I’ll explain with the help of multiple lists in a cell. Take the following example:
+----------------------------------+
|abc |
+----------------------------------+
|[[1.0, 2.0, 3.0], [1.2, 2.2, 3.2]]|
|[[2.0, 3.0, 4.0], [3.1, 4.1, 5.1]]|
|[[3.0, 4.0, 5.0], [4.3, 5.3, 6.3]]|
|[[4.0, 5.0, 6.0], [5.2, 4.2, 7.2]]|
+----------------------------------+
The output required is:
+-----------------+
|abc |
+-----------------+
|[2.2, 4.2, 6.2]|
|[5.1, 7.1, 9.1]|
|[7.3, 9.3, 11.3]|
|[9.2, 9.2, 13.2]|
+-----------------+
I’ve tried a few ways on the following lines but nothing seems to work.
schema = StructType([
StructField("abc", ArrayType(ArrayType(FloatType())), True)
])
test_data = [
Row([[1.0, 2.0, 3.0], [1.2, 2.2, 3.2]]),
Row([[2.0, 3.0, 4.0], [3.1, 4.1, 5.1]]),
Row([[3.0, 4.0, 5.0], [4.3, 5.3, 6.3]]),
Row([[4.0, 5.0, 6.0], [5.2, 4.2, 7.2]])
]
test_df = spark.createDataFrame(data=test_data, schema=schema)

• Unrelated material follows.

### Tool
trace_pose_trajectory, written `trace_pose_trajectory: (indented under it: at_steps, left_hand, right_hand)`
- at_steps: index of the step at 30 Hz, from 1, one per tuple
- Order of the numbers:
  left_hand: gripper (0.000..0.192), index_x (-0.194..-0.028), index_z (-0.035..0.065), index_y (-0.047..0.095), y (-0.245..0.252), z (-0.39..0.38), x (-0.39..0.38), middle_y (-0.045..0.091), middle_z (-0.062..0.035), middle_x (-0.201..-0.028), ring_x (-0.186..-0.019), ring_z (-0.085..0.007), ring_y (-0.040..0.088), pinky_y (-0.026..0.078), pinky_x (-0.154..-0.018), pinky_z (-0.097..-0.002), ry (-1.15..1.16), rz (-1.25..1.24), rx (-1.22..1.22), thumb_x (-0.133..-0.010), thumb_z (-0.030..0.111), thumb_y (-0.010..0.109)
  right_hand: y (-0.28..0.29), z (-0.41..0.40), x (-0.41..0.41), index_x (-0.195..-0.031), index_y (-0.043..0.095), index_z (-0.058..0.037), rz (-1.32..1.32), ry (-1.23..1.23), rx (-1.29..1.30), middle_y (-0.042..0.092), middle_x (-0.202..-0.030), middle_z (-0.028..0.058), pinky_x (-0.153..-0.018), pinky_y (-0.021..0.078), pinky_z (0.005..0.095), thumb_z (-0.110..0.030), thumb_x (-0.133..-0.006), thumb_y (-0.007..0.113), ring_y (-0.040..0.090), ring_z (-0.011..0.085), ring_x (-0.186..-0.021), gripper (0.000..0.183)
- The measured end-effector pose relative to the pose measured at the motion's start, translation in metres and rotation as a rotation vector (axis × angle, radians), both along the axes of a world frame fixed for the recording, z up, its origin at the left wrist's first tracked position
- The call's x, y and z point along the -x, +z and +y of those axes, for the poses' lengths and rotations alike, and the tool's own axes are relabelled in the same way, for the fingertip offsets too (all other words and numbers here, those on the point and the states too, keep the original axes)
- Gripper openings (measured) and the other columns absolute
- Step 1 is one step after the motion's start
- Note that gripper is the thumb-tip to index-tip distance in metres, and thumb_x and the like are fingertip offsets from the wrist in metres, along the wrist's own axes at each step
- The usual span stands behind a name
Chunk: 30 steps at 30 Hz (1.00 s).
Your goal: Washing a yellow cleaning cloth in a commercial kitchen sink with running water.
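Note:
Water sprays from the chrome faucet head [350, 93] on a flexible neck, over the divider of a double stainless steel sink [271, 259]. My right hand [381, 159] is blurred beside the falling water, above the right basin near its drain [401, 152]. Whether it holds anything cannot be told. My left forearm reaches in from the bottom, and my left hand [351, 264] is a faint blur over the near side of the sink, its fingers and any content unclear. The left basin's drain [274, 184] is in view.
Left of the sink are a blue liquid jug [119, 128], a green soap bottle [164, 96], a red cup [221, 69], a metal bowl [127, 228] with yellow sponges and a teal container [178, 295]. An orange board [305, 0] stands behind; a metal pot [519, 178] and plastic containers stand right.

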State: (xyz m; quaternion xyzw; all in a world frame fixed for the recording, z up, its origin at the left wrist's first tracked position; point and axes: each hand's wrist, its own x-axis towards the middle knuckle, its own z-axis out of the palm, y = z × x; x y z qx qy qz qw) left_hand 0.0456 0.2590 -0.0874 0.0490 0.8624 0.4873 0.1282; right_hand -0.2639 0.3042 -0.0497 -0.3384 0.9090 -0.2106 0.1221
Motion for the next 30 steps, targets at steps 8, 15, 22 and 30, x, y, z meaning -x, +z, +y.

test_df.groupBy("abc").agg(array([sum(col("abc")[i].getItem(j)) for j in range(3) for i in range(len(test_df.select('abc').first()[0]))]).alias("sum")).show(truncate=False)
test_df.groupBy("abc").agg(array(*[array(*[sum(col("abc")[i].getItem(j)) for j in range(3) for i in range(len(test_df.select('abc').first()[0]))])]).alias("sum")).show(truncate=False)
test_df.groupBy("abc").agg(array(*[array(*[sum(col("abc")[i].getItem(j)) for i in range(len(test_df.select('abc').first()[0]))]) for j in range(3) ]).alias("sum")).show(truncate=False)